Timestamp and Timezone Management

Concepts

Following ANSI SQL semantics, TIMESTAMP is a data type that represents a reading of a wall clock and a calendar, e.g, 2024-04-09 18:25:00. Note that a TIMESTAMP does not represent an absolute point in time, as the exact same wall clock time may be read in different instants in time depending on where one is situated on Earth. For example, 2024-04-09 18:25:00 in California and in China were perceived at different absolute points in time, about 15 hours apart.

To represent absolute points in time, SQL defines a TIMESTAMP WITH TIMEZONE type, which conceptually represents a pair of a wall time and calendar read (say, 2024-04-09 18:25:00), and a timezone (PDT, or America/Los_Angeles). With these two values, one can unambiguously represent an absolute instant in time.

Naturally, a TIMESTAMP WITH TIMEZONE can be cast into a TIMESTAMP by just ignoring the timezone and keeping the timestamp wall time, and a TIMESTAMP can be cast into a TIMESTAMP WITH TIMEZONE by associating a timezone to it. The timezone can either be explicitly specified by the users, or implicitly taken from the user system or session information.

Physical Representation

Representing timestamps in memory as a string or a set of values for year, month, day, hour, and so on, is inefficient. Therefore, timestamps are usually stored in a columnar layout as a 64 bit integer representing the number of seconds elapsed since 1970-01-01 00:00:00. Negative values represent time prior to that.

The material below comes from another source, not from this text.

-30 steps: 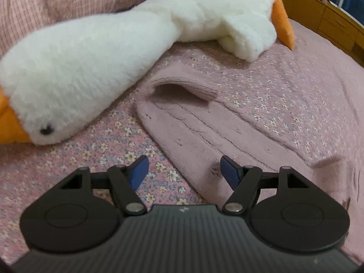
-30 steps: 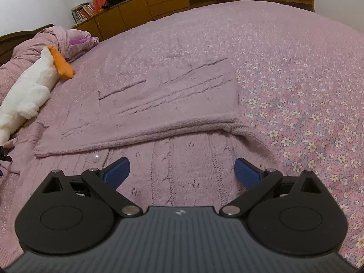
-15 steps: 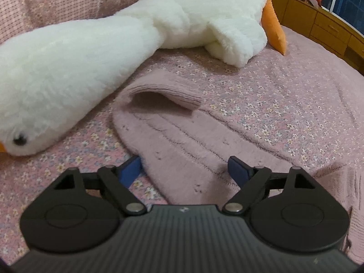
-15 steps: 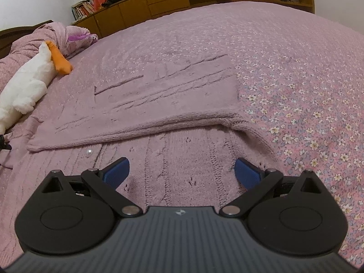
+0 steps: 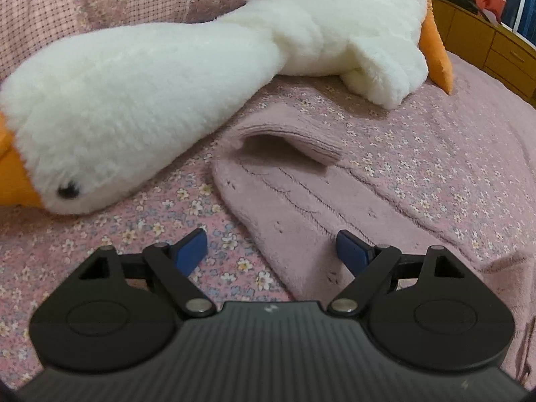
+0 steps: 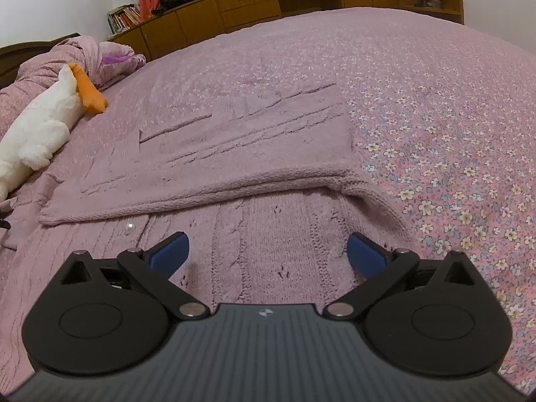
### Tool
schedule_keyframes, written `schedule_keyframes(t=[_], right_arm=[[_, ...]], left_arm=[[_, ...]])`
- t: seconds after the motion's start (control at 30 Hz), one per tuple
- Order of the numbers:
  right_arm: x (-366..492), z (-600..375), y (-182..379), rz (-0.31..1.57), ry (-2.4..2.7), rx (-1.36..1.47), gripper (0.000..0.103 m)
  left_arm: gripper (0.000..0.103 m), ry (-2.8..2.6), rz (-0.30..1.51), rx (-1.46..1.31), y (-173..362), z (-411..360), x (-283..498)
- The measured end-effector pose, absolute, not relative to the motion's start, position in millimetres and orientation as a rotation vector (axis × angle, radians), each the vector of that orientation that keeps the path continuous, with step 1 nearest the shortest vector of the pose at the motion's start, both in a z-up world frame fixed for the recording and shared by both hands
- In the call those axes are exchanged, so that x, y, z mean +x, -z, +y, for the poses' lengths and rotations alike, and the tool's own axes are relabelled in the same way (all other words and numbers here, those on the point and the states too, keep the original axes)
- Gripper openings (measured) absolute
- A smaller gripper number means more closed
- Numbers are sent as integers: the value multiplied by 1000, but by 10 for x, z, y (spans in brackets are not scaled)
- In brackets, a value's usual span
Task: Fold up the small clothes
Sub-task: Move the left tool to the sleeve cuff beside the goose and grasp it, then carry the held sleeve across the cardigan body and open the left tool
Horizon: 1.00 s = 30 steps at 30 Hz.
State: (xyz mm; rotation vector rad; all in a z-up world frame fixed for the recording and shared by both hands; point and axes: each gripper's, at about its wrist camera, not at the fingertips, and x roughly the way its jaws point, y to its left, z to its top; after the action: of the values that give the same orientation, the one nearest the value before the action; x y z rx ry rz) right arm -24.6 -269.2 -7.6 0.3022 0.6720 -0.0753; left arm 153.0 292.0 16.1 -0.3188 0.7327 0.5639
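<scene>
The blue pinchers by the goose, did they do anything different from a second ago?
The left gripper spread its jaws wider over the pink sweater's sleeve, gripping nothing. The right gripper stayed open over the sweater. The toy goose and the fold stayed put.

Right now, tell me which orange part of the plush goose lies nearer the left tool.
The beak, at the left edge beside the black eye. The orange foot lies far back, past the sleeve cuff.
</scene>
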Motion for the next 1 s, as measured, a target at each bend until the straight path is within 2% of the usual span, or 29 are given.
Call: schedule_keyframes(t=[0.07, 0.1, 0.17, 0.2, 0.23, 0.27, 0.57, 1.0], right_arm=[[-246, -2693, 80, 668, 75, 304, 103], [-248, -2697, 79, 667, 74, 306, 103], [-251, -2706, 80, 663, 73, 313, 103], [-249, -2707, 83, 661, 73, 313, 103], [-245, -2704, 84, 660, 75, 312, 103], [-243, -2697, 86, 659, 76, 309, 103], [-266, -2723, 69, 649, 73, 344, 103], [-292, -2768, 13, 652, 69, 364, 103]], left_arm=[[83, -567, 736, -290, -147, 2882, 1593], [78, -563, 736, -260, -139, 2840, 1618], [50, -525, 732, -193, -140, 2730, 1658], [41, -495, 729, -172, -146, 2680, 1667], [20, -460, 726, -161, -160, 2635, 1671], [12, -437, 724, -167, -169, 2617, 1669], [11, -465, 540, -213, -595, 2623, 1212], [11, -308, 369, -174, -1333, 1945, 844]])
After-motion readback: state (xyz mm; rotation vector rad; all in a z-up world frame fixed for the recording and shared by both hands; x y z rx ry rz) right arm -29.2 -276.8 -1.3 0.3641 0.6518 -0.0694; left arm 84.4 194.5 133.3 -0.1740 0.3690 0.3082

However, note that the physical representation of the timestamp is orthogonal to its logical meaning. For example, the timestamp represented by the 0 integer was perceived at different absolute points in time depending on the observer’s timezone, and does not necessarily imply that it was observed in the UTC timezone. When a timestamp represents the number of seconds in UTC specifically (at that exact absolute instant in time), it may be called a unix epoch or unix time.

Velox Classes and APIs

Velox provides a few classes and APIs to allow developers to store, process, and convert timestamps across timezones:

Timestamp: In Velox, timestamps are represented by the Timestamp class. The Timestamp class stores two 64 bit integers, one containing the number of seconds from 1970-01-01 00:00:00, and one containing the nanoseconds offset in that particular second, in order to provide nanosecond precision. A few more observations:

  • While “seconds” can be negative to represent time before 1970-01-01 00:00:00, “nanoseconds” are always positive.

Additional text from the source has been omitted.